Hello everyone,
I've been thinking at the current design of the fsfreeze feature used
by libvirt.
It currently relays on an userland agent in the guest talking to qemu
with some vmchannel communication. The guest agent would walk the
filesystems in the guest and call fsfreeze ioctl on them.
The fsfreeze is an optional feature, it's not required to do safe
snapshots, after fsfreeze (regardless if available or not) QEMU must
still block all I/O for all qemu blkdevices before the image is saved,
to allow safe snapshotting of non-linux guests. Then if a VM is
restarted in the snapshot it becomes identical to a fault tolerance
fallback with nfs or drdb in a highly available
configuration. Fsfreeze just provides some further (minor) benefit on
top of that (which probably won't be available for non-linux guests
any time soon).
The benefits this optional fsfreeze feature provides to the snapshot
are:
1) more peace of mind by not relaying on the kernel journal reply code
when snapshotting journaled/cow filesystems like ext4/btrfs/xfs
2) all dirty outstanding cache is flushed, which reduces the chances
of running into userland journaling data reply bugs if userland is
restarted on the snapshot
3) allows safe live snapshotting of not jorunaled fs like vfat/ext2 on
linux (not so common, and vfat on non-linux guest won't benefit)

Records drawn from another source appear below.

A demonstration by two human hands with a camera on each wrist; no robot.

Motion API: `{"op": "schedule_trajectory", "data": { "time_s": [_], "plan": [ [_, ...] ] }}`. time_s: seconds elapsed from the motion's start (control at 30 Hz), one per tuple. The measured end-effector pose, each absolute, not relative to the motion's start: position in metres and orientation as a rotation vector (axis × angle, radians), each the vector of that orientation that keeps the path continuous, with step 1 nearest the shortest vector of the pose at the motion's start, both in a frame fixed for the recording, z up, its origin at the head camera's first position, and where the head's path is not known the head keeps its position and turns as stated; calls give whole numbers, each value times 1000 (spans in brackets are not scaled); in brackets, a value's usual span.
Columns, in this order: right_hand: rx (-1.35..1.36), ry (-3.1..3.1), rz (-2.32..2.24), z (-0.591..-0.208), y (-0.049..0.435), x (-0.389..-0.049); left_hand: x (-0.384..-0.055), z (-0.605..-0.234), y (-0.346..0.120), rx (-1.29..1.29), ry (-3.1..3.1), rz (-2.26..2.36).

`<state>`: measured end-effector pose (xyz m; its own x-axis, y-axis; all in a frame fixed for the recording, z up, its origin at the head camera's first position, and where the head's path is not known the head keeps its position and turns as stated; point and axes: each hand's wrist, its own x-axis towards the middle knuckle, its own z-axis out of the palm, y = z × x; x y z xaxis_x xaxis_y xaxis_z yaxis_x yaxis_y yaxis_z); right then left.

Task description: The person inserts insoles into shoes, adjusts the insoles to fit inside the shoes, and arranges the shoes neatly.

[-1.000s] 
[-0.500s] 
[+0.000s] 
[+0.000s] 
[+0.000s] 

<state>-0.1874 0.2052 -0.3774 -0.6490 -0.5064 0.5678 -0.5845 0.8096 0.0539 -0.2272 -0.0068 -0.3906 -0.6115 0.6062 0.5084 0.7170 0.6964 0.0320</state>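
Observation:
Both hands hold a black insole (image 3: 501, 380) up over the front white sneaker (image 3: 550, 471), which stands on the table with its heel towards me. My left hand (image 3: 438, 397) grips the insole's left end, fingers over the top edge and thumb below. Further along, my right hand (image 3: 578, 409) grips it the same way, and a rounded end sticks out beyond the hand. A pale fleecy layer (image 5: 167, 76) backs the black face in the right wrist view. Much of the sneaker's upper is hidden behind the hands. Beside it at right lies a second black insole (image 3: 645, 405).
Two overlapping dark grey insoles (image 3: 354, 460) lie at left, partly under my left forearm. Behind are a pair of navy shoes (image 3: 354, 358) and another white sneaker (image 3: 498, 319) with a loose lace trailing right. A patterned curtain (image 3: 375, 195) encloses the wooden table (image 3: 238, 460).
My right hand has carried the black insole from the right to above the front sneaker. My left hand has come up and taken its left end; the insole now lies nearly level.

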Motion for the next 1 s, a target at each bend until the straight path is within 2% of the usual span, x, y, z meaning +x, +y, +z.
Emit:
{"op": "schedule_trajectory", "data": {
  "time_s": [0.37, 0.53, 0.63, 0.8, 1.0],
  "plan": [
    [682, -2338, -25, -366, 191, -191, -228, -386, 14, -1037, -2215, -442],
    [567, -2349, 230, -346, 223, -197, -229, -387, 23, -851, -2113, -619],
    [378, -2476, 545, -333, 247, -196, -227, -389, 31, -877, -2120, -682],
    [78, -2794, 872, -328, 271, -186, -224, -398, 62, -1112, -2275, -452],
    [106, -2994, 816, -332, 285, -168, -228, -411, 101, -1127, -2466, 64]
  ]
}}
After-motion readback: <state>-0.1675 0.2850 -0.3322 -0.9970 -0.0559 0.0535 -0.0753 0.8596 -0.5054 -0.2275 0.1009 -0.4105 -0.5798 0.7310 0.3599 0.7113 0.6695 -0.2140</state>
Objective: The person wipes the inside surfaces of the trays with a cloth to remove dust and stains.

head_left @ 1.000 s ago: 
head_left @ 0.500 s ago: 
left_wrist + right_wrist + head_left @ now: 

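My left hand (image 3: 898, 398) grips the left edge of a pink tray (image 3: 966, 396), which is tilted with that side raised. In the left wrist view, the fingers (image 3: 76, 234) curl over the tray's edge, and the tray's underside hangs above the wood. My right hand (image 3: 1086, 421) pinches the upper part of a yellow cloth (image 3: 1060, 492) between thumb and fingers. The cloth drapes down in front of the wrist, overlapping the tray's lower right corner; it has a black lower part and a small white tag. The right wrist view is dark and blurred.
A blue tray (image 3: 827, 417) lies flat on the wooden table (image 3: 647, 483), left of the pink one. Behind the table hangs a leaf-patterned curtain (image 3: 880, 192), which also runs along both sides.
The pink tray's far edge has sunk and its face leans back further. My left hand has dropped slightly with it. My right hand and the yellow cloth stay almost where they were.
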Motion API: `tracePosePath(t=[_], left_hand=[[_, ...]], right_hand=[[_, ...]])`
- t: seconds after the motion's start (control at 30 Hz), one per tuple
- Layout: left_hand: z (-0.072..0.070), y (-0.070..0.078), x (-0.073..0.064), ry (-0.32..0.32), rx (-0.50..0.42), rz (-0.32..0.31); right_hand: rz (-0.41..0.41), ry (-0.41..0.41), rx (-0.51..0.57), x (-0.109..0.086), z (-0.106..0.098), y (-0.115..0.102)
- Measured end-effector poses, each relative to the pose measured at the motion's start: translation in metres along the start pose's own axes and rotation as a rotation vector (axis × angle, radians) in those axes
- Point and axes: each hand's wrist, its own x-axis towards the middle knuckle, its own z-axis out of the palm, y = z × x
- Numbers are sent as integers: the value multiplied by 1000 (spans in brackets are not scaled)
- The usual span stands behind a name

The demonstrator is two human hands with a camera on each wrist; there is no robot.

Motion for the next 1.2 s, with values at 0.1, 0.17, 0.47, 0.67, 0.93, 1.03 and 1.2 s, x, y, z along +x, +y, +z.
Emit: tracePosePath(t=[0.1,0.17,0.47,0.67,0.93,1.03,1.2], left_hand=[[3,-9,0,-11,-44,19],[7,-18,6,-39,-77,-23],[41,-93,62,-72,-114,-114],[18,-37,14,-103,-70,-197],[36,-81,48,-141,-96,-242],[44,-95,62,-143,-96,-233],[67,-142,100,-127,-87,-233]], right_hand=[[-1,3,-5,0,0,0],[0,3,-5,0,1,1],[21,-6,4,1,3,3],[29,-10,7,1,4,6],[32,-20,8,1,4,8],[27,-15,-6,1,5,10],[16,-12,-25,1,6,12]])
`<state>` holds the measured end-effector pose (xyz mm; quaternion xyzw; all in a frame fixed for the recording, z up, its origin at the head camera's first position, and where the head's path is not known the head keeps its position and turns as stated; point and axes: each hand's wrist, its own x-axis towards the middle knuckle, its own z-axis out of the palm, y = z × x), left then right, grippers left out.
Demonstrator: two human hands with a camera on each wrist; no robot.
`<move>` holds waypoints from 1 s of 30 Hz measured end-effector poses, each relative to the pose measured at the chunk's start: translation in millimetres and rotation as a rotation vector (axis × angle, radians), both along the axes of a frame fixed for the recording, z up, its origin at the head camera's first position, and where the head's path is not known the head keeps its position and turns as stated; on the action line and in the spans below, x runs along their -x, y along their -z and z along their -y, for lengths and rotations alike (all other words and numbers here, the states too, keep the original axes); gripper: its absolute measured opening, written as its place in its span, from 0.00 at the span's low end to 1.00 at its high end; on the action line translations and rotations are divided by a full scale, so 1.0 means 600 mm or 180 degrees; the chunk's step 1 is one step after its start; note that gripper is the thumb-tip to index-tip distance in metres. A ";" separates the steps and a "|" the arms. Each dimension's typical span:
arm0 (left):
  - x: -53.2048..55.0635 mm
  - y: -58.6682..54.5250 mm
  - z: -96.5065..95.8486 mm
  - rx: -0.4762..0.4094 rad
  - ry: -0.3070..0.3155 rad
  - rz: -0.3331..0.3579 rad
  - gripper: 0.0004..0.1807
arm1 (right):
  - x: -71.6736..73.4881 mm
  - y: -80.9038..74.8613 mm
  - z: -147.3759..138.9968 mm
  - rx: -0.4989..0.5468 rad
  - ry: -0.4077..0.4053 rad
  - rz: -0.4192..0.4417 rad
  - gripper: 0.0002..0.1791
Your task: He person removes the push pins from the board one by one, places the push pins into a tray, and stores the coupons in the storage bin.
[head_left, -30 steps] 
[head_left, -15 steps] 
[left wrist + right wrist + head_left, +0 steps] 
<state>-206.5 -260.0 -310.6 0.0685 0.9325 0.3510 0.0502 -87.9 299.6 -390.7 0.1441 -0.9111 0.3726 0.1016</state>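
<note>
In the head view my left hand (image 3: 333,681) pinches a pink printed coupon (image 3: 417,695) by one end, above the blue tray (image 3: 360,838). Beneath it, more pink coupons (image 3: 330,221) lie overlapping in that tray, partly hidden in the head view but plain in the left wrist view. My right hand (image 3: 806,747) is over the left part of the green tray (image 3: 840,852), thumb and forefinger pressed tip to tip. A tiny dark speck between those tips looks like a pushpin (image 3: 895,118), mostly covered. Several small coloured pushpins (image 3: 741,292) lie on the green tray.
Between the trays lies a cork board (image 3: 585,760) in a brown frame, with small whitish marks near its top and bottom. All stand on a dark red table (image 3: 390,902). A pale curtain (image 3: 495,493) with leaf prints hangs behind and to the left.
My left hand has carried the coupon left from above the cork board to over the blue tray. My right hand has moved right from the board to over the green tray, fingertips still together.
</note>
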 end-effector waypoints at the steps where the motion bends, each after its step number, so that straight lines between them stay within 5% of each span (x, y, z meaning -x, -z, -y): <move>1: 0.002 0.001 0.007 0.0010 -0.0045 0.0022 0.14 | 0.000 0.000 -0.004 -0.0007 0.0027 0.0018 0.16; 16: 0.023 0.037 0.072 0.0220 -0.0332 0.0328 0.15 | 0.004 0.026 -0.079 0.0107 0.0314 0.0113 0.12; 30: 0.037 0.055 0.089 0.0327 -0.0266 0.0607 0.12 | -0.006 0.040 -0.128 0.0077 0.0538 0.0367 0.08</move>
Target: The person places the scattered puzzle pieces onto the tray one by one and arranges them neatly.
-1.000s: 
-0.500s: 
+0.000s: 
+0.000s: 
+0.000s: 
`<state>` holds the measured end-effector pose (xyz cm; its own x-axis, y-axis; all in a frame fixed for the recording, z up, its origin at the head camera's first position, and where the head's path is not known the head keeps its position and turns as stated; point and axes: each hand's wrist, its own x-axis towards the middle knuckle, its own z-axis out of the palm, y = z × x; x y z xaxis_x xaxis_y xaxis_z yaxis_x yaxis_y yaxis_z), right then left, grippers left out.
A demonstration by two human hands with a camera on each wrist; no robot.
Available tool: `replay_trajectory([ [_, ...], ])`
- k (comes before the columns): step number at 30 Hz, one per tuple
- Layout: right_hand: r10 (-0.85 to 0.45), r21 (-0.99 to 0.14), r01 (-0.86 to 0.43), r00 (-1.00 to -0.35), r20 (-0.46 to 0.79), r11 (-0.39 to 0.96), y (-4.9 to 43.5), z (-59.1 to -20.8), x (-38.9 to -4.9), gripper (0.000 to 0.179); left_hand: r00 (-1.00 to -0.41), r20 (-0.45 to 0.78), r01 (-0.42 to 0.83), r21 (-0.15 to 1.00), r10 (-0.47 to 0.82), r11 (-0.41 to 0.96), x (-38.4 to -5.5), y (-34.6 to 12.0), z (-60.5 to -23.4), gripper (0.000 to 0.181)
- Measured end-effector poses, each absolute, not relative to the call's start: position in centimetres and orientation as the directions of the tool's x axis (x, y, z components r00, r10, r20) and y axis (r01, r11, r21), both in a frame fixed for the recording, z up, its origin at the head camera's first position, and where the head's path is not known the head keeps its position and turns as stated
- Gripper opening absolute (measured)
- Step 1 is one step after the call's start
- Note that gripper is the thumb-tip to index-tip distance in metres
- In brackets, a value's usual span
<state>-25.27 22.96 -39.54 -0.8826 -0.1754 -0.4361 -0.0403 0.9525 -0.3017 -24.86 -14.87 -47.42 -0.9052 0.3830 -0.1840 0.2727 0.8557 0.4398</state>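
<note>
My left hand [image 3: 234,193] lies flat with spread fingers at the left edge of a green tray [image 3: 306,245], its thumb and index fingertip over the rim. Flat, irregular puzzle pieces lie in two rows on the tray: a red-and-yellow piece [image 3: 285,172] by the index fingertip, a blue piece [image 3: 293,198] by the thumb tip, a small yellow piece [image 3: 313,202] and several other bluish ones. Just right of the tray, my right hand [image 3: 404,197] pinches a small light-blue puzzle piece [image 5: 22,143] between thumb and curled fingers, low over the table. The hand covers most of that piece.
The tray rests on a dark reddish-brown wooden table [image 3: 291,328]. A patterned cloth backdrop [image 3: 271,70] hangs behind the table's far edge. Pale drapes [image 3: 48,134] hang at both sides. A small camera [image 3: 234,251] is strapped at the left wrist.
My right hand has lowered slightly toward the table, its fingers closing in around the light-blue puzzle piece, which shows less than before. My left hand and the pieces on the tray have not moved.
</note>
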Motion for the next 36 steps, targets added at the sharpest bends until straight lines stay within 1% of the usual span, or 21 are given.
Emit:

4) allows to mount the snapshotted image readonly without requiring
metadata journal reply
Problem is that having a daemon in guest userland is not my
preference, considering it can be done with a virtio-fsfreeze.ko
kernel module in guest without requiring any userland modification to
the guest (and no interprocess communication through vmchannel
or similar way).
This means a kernel upgrade in the guest that adds the
virtio-fsfreeze.ko virtio paravirt driver would be enough to be able
to provide fsfreeze during snapshots.
A virtio-fsfreeze.ko would certainly be more developer friendly, you
could just build the kernel and even boot it with -kernel bzImage
(after building it with VIRTIO_FSFREEZE=y). Then it'd just work
without any daemon or vmchannel or any other change to the guest
userland.
I could see some advantage in not having to modify qemu if libvirt was
talking directly to the guest agent, so to avoid any knowledge into
qemu about FSFREEZE. But it's not even like that, I see FSFREEZE guest
agent patches floating around. So if qemu has to be modified and be
aware of the fsfreeze feature in the userland guest agent (and not
just asked to block all I/O which doesn't require any guest knowledge
and in turn it'd remain agnostic about fsfreeze) I think it'd be
better if the fsfreeze qemu code would just go into a virtio backend.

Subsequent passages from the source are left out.